**Data excerpt:**
########
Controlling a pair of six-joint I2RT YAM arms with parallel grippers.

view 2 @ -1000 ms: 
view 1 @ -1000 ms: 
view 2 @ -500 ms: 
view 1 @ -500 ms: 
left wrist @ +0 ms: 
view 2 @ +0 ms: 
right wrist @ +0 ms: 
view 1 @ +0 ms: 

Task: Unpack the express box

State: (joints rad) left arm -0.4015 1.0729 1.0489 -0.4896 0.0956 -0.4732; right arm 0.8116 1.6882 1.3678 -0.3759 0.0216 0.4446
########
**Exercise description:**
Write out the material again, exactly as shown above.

**Result for this task:**
Controlling a pair of six-joint I2RT YAM arms with parallel grippers.

view 2 @ -1000 ms: 
view 1 @ -1000 ms: 
view 2 @ -500 ms: 
view 1 @ -500 ms: 
left wrist @ +0 ms: 
view 2 @ +0 ms: 
right wrist @ +0 ms: 
view 1 @ +0 ms: 

Task: Unpack the express box

State: (joints rad) left arm -0.4015 1.0729 1.0489 -0.4896 0.0956 -0.4732; right arm 0.8116 1.6882 1.3678 -0.3759 0.0216 0.4446

This completes the output for the exercise.